Sunday, December 4, 2011

How aggregation works

Analytical / BI solutions provide a bird's-eye view of the enterprise data. The key focus here is summary data rather than detailed. For the later you would already have transactional or operational systems in place. Aggregation plays a major role in the design of BI solutions. What data you aggregate, at what level and  where( depending on the chosen technology or BI tool) is important to present the accurate results in the Dashboard.

In OBIEE, you can define aggregations in the

  1. Analytics page
  2. RPD

You would define the aggregation in the Analytics page for a one of report or computational need.

You would be better off defining it in the repository for common needs across subject areas.

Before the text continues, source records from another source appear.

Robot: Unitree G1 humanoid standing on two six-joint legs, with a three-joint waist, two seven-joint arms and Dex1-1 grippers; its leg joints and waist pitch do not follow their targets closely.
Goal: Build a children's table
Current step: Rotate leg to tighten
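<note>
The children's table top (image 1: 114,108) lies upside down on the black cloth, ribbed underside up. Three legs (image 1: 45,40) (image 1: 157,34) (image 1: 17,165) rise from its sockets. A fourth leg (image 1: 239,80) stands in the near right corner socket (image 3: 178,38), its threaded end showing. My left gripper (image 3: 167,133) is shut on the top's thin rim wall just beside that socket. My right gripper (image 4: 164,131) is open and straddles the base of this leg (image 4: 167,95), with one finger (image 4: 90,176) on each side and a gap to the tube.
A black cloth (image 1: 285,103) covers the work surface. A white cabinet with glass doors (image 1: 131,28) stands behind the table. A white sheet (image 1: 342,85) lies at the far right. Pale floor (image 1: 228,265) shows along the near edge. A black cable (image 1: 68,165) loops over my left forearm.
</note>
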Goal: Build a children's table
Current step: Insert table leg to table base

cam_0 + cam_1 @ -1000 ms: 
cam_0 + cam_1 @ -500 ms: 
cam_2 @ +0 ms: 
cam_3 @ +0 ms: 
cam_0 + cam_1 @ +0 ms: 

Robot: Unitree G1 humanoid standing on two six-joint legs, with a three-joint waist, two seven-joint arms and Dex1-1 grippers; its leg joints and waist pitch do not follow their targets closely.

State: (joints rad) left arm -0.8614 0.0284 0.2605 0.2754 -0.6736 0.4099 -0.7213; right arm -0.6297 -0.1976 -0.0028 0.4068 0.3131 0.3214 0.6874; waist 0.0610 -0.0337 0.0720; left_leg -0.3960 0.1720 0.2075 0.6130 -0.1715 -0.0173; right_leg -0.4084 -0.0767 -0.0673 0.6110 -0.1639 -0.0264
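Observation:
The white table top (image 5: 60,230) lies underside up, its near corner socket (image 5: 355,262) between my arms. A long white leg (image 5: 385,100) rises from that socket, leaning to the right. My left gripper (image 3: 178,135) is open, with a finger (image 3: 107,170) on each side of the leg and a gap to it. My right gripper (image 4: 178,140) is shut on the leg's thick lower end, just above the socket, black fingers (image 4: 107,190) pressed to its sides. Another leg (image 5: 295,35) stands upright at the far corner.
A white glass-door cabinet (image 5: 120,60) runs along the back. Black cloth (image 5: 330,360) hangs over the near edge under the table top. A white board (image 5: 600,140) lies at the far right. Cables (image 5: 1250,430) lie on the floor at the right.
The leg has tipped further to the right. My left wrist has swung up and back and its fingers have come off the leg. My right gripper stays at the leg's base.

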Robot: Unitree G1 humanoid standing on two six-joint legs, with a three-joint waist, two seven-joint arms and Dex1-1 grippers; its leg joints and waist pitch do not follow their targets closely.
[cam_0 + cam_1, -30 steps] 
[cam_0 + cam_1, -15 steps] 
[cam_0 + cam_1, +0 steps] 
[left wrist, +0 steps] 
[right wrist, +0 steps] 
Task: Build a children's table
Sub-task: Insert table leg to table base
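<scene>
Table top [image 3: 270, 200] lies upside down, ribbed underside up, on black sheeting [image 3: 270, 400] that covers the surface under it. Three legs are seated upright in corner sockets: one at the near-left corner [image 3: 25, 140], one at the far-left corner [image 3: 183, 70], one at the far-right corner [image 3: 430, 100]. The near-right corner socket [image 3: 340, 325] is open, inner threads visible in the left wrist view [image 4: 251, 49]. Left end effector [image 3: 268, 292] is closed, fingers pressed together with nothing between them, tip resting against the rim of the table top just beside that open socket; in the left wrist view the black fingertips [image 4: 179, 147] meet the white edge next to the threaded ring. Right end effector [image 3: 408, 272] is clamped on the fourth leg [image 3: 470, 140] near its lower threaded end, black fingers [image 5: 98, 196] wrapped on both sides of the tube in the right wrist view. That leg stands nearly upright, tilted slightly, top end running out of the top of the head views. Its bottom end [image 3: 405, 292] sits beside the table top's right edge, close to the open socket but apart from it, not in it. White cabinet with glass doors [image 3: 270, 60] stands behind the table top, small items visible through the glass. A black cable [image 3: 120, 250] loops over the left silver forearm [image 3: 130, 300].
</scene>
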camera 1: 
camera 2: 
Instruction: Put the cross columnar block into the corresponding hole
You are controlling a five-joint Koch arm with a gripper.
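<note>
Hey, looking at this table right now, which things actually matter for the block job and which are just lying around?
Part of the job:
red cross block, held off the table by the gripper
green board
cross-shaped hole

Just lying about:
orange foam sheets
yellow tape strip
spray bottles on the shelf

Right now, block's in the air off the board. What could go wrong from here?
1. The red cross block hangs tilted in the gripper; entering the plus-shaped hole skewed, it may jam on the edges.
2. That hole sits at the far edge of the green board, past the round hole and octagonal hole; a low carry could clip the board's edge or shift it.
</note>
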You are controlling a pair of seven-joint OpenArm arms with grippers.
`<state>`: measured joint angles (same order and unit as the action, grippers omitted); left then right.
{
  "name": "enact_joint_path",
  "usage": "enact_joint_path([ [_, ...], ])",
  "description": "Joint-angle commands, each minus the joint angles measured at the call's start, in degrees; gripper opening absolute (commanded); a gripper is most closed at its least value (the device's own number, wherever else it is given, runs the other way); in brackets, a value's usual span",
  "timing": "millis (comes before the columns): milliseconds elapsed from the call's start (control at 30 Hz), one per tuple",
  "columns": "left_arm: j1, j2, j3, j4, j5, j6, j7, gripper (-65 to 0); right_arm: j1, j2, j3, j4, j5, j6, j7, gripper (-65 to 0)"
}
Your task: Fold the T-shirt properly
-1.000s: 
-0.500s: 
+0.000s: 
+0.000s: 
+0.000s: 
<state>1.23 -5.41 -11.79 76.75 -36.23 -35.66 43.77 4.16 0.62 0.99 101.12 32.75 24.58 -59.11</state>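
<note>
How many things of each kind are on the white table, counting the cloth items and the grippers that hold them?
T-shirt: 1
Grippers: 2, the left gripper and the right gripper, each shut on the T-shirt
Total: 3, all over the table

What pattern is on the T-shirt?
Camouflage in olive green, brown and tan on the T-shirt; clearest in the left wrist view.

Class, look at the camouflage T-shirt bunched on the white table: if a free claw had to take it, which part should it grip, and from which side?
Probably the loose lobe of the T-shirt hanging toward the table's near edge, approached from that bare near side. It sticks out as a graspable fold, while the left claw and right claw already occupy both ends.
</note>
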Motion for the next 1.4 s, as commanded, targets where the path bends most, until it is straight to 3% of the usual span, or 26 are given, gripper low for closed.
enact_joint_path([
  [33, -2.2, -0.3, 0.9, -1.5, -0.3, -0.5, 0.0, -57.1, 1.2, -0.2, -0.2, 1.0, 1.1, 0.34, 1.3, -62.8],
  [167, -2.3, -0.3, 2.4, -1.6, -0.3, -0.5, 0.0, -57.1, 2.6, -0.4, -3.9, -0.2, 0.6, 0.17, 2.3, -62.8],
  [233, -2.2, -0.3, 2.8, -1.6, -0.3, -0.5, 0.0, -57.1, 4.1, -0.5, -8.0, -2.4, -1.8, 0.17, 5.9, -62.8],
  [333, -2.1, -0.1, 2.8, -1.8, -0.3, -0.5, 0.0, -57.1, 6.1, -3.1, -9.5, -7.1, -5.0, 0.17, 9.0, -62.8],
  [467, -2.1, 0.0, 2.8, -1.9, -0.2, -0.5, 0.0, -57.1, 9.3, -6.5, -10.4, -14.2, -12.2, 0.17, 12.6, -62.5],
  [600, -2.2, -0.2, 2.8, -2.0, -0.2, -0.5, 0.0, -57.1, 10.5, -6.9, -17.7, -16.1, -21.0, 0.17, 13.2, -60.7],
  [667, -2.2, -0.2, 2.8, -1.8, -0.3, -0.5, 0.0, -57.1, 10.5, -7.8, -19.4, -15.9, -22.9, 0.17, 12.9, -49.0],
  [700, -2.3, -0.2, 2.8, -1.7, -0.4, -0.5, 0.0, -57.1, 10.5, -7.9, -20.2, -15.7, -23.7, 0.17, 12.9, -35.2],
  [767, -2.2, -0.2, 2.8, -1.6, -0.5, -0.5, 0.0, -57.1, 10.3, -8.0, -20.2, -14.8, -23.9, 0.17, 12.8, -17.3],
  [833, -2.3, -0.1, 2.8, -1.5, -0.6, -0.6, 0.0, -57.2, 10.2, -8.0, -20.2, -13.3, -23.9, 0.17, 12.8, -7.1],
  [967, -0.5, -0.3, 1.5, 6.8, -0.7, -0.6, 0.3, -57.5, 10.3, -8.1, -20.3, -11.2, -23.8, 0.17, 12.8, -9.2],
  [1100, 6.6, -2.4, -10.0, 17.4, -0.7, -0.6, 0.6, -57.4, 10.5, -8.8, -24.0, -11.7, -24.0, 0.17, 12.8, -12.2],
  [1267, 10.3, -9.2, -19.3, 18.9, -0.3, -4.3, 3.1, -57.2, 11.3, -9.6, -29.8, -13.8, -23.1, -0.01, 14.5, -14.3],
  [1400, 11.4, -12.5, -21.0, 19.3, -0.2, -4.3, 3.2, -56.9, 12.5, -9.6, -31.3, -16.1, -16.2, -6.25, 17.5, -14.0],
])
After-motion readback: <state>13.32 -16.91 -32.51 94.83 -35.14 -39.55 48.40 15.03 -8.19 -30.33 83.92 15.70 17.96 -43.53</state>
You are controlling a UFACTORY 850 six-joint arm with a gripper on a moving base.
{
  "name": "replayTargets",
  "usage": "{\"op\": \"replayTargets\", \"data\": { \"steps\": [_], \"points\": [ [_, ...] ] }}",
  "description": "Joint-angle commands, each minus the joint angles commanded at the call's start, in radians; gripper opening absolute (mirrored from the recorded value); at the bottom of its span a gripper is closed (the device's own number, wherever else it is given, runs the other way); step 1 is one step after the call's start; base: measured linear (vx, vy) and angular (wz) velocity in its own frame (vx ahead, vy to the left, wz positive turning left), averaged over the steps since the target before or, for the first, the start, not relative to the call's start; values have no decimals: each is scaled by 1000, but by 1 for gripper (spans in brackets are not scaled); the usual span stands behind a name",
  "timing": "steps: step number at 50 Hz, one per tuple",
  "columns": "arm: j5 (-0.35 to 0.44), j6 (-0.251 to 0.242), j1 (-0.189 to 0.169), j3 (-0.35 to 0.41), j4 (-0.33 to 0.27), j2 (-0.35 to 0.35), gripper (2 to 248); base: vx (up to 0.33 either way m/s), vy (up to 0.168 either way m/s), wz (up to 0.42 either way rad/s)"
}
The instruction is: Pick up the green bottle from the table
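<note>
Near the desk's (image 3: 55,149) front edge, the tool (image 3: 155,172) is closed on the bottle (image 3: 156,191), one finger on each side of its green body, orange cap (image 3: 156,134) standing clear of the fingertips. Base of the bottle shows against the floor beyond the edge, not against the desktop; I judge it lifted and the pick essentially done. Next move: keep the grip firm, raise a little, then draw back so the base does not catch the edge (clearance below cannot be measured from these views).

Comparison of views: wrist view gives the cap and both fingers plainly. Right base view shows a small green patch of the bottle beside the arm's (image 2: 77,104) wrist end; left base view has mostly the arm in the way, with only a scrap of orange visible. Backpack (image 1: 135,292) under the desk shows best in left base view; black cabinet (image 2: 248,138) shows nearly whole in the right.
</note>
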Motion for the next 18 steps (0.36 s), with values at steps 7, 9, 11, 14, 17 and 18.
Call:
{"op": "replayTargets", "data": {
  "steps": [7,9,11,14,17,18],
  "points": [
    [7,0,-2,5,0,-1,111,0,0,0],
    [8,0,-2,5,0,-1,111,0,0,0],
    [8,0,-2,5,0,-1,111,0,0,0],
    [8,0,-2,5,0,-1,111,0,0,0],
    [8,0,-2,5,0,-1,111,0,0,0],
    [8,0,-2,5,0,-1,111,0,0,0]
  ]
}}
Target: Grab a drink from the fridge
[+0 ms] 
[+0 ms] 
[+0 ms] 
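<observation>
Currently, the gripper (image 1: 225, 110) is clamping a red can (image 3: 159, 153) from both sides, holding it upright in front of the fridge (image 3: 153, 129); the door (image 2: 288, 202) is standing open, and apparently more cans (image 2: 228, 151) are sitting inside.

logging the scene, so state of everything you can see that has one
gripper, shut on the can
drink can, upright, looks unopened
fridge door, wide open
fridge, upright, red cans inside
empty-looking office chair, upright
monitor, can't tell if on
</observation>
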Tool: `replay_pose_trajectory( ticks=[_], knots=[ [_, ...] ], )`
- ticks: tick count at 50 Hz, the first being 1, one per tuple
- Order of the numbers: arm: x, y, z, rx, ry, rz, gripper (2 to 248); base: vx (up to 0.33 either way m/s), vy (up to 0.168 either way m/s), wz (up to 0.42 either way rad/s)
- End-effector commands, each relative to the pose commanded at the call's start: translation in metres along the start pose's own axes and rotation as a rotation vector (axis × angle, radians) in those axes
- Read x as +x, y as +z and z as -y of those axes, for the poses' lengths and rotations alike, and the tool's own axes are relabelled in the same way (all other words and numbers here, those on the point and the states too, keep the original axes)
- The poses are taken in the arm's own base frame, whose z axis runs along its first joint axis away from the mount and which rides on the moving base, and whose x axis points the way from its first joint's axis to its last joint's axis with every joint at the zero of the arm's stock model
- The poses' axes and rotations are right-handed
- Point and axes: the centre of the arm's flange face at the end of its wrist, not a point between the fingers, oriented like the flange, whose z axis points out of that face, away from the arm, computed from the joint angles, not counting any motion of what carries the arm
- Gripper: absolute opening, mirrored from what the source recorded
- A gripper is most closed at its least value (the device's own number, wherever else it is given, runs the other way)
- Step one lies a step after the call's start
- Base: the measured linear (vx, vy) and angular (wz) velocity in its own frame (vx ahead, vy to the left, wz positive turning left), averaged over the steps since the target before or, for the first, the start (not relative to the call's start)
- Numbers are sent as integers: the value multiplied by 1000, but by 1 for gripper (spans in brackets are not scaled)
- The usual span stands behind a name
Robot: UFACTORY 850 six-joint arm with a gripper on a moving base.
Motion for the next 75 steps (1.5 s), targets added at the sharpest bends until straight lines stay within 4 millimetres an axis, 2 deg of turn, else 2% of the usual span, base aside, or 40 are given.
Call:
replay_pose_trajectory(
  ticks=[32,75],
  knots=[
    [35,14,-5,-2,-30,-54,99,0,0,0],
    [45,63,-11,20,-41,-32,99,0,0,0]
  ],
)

When you define it in  the RPD, you would do it in the BMM layer with

  1. derived from existing logical columns
  2. derived from physical mappings

The Important thing to understand is that when you define aggregation using the existing logical columns, the calculations are done later than the aggregation itself. Take a look at the below example where we are calculating the discount rate. Here the values are first aggregated (Sum) and then the calculation is carried out.

image image

In the second case, for the measure DiscountRate_Physical we derive it from physical mappings. In this case, the calculation is carried out for every record first and then the aggregation (Avg) takes place.

image image image

we define DiscountRate_Physical as "xe".""."BISAMPLE"."F1 Revenue"."DISCNT_VALUE" / "xe".""."BISAMPLE"."F1 Revenue"."REVENUE"  * 100

I have used the Oracle provided BISAMPLE schema with the XE database for this example.

we can see in the below analysis the difference in valuesimage

If you have write a query to manually  fetch the results against the data warehouse, this is how it would look like.

-- derived from existing logical columns .
select d.per_name_year, (sum(discnt_value)/sum(revenue)*100) "%Discnt"
from samp_revenue_f f, samp_time_day_d d
where
f.bill_day_dt = d.calendar_date
group by d.per_name_year;

-- derived from physical mappings
select d.per_name_year, (avg(discnt_value/revenue)*100) "%Discnt"
from samp_revenue_f f, samp_time_day_d d
where
f.bill_day_dt = d.calendar_date
group by d.per_name_year;

To sum it it up, the aggregated result will vary depending on how you have designed to carry it out. Usually you define all the default aggregations and where it should be defined in your Dimensional model design document. Discuss it with your team and the Analyst at client side locations to arrive at a consensus on your approach.